45,5 x 60,5 cm
1859
Aquarelle et rehauts de gouache
Signé, daté et dédicacé en bas à gauche « Adam à son ami Emile Duquesne 26 octobre 1859 »
Provenance :
• France, collection particulière.
Bibliographie :
• Christian Vivier, L’aventure canotière : Du canotage à l’aviron. Histoire de la nautique bisontine (1865-1930), [Thèse], université Claude-Bernard de Lyon, Paris : Association francophone pour la recherche en activités physiques et sportives, 1994
À Paris, l’activité dite de « canotage » naît dans les années 1840. Cette néologie circule dans la presse comme une activité de navigation en promenade ou en course dans des « canots », embarcations non pontées fonctionnant à la rame. Le succès rencontré permet de développer les manifestations organisées autour de cette nouvelle activité. Progressivement, les communes riveraines des bords de Seine organisent leurs évènements, à travers des sociétés de Régates, et attirent une grande affluence de spectateurs.

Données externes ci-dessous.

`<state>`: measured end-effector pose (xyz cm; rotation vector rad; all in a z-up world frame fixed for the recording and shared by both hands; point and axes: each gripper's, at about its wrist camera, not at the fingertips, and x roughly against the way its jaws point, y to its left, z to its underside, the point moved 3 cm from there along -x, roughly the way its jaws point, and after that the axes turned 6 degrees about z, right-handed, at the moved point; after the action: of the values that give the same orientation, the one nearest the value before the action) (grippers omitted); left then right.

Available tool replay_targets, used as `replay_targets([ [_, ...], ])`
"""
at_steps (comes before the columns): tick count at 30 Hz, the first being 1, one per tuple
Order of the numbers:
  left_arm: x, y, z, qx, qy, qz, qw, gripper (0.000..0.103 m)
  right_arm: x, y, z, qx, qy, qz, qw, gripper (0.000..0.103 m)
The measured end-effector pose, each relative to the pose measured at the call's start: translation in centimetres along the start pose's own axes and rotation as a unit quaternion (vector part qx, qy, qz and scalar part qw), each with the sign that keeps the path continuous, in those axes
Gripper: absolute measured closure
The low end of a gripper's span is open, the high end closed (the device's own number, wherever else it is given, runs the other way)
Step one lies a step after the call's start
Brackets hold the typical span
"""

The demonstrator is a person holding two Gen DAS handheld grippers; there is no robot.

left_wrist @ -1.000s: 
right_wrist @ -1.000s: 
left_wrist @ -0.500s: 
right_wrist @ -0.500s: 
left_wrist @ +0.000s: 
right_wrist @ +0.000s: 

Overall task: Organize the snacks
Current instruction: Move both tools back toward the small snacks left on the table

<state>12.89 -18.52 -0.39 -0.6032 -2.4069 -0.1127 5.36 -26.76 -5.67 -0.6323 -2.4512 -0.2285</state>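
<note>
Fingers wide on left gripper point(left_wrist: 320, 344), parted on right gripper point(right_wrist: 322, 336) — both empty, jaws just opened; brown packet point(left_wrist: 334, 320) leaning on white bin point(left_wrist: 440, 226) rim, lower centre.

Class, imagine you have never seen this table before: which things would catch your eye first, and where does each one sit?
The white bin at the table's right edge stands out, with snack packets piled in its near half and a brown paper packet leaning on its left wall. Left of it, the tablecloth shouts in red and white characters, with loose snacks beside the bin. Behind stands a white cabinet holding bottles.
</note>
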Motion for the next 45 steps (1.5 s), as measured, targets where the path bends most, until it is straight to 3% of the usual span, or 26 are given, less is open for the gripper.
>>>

Les plus anciennes et les plus célèbres régates des environs de Paris sont celles de la ville d’Asnières dont nous vous présentons ici un exemple datant de la fin des années 1850. L’artiste, Albert Adam, s’est adonné à la représentation précise et minutieuse de cet évènement populaire. Sur les berges de Seine une foule en émulation s’agite près des embarcations, habillée pour l’occasion : les femmes ont revêtu leur plus bel ensemble et portent chapeaux et crinolines ; les hommes sont tantôt en habit et haut de forme, tantôt en tenue d’équipage. Certains encouragent à bras levés les canotiers élancés, d’autres discutent, d’autres encore, réunis autour d’un pique-nique, fument la pipe.
Au-delà de l’admiration sportive, les régates deviennent, au milieu du XIXe siècle, un rendez-vous incontournable de la vie autour de la capitale. L’évènement revêt un caractère social indispensable, on parle de « bals de rivière ». Attirés par ce charme sauvage, loin des rumeurs de la ville, les parisiens déferlent sur la Seine. La célèbre Grenouillère de Croissy, dépeinte par de nombreux impressionnistes et surnommée « Trouville des bords de Seine », y accueillera l’empereur Napoléon III et son épouse Eugénie en 1869.
Ces lieux de rencontres et de plaisirs furent largement critiqués par les romantiques qui y voient une hypocrisie nouvelle. Dans La Maison Tellier, Guy de Maupassant traduit ce phénomène : « Quelques habitants des environs y passent en curieux, chaque dimanche ; quelques jeunes gens, très jeunes, y apparaissent chaque année, apprenant à vivre. Des promeneurs, flânant, s’y montrent ; quelques naïfs s’y égarent. »
Le terme familier d’« aviron » que nous connaissons fut importé d’Angleterre où la course de ces bateaux étroits naviguant sur les fleuves et rivières connaît une renommée mondiale dès les années 1830. La plus fameuse compétition demeure celle organisée sur la Tamise entre l’université d’Oxford et celle de Cambridge en 1829. En France, le canotage prend une tournure internationale à partir du milieu du XIXe siècle.
En 1853, la Société des Régates Parisiennes (S.R.P.) organise le premier Championnat de Seine. En 1859, date à laquelle Albert Adam réalise notre gouache, le Rowing Club de Paris (R.C.P.) importe le modèle britannique : les équipes nouvellement entraînées sont désormais organisées en « clubs », les canotiers devenus professionnels sont appelés « rowing men ». La ville d’Argenteuil accueille ainsi en 1867 les courses organisées à l’occasion de l’Exposition Universelle.
Passionné par ce nouvel essor sportif, Albert Adam étudie le départ des rowing men à Asnières en 1859 et en réalise par ailleurs une lithographie (ill. 1). Dédicacé à son ami Émile Duquesne, notre dessin dévoile, à travers une composition divisée horizontalement en deux parties, les deux aspects principaux de ces évènements : une foule en émulation devant les bateaux désormais organisés en équipe, tous juste élancés sur la Seine.